= Umshini wami =

Nguni language struggle song

"Umshini wami", also known as "Awuleth' Umshini Wami" (English, Bring My Machine [Gun]), is a Nguni language struggle song used formerly by members of Umkhonto we Sizwe, the military wing of the African National Congress during the struggle against Apartheid in South Africa with machine allegedly referencing machine gun. Nowhere in the song is the term "machine gun" used, but the reference is strong. Most recently, the song is identified with the persona of Jacob Zuma, the ex President of South Africa, and is often sung at rallies which involve him and his supporters, including the ANC Youth League.

==Lyrics==

| Zulu | English |
|---|---|
| Umshini wami mshini wami [lead] Kawuleth'umshini wami [follower] Umshini wami mshini wami Kawuleth'umshini wami Umshini wami mshini wami Kawuleth'umshini wami Kawuleth'umshini wami Wen'uyang'ibambezela [lead] Umshini wami, kawuleth'umshini wami [follower] | My machine my machine Please bring my machine My machine my machine Please bring my machine My machine my machine Please bring my machine Please bring my machine You're pulling me back My machine, please bring my machine |

==Popularity and controversy==
In October 2006, the song was made available by Zuma's defence fund as a ringtone on its website.

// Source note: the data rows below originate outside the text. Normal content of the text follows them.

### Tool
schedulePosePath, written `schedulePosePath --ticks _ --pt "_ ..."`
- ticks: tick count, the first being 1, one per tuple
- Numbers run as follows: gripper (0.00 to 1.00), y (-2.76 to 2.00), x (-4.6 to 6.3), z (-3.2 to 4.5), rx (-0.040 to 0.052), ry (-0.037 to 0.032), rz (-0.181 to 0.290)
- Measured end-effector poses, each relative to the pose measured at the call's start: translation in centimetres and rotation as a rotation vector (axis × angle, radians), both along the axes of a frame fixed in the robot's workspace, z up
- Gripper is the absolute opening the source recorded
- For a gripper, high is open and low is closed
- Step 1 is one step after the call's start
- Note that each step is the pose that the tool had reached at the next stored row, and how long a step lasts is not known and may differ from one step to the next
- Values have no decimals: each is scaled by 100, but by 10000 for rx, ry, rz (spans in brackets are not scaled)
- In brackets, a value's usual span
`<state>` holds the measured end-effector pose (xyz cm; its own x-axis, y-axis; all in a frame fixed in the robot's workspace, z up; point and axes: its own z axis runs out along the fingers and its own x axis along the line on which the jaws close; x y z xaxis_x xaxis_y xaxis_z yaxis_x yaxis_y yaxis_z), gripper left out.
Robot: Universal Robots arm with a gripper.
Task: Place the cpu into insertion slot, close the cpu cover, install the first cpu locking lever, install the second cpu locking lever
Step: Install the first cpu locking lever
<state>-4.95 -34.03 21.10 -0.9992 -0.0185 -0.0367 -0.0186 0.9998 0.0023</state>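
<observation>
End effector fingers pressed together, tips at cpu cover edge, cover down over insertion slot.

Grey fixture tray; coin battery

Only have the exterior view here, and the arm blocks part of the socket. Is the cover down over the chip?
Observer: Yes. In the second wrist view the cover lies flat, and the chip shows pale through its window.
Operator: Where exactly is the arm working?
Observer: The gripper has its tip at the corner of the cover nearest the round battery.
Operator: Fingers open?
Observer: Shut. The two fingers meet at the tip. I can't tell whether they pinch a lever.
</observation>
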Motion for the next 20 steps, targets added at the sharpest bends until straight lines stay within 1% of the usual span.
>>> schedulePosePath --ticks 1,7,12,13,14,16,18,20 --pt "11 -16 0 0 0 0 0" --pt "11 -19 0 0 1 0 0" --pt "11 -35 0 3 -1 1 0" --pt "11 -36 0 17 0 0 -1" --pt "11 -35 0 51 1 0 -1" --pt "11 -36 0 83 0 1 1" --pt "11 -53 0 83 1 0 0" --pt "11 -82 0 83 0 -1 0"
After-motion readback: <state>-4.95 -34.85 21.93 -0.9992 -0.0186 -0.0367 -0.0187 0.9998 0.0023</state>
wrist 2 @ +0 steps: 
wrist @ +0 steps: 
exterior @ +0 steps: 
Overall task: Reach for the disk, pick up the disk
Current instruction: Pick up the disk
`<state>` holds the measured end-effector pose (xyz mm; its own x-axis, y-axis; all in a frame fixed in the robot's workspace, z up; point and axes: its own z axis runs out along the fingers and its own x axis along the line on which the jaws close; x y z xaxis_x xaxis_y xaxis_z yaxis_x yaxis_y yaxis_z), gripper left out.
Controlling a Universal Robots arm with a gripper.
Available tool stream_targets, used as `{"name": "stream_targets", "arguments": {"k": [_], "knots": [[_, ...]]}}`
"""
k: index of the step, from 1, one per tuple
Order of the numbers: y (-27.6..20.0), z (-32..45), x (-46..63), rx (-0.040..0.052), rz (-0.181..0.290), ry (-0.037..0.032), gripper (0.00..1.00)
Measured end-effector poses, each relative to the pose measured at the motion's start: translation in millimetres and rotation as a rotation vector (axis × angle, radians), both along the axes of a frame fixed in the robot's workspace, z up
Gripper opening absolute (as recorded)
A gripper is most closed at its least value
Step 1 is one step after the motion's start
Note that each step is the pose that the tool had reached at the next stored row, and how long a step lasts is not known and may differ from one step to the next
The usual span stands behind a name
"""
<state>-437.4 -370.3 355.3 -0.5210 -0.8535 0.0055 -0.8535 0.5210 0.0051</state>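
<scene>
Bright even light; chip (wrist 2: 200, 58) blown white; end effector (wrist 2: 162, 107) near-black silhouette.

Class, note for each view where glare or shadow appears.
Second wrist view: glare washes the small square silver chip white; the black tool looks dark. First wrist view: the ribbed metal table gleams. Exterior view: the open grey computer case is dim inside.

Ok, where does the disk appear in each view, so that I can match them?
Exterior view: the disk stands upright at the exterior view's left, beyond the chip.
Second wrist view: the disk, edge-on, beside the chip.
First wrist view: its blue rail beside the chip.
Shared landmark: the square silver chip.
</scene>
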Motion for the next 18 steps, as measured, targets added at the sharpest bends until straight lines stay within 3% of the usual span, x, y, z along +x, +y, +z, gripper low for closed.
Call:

The song has gained controversy in 21st-century South Africa because of its association with the violence of the apartheid period, and is seen as misplaced by some people because of the rise in violent crime throughout the country since the current multiracial order began in 1994. In 2008, Zuma expressed displeasure when the song was sung by violent, xenophobic mobs.

In 2011 Die Antwoord released a short film titled Umshini Wam, that was written and directed by Harmony Korine, who also wrote the screenplay for Larry Clark's feature film Kids. The 16-minute short features Ninja and Yo-Landi Visser of Die Antwoord as a disabled couple who are passionate fans of "gangsta rap" and use wheelchairs for mobility.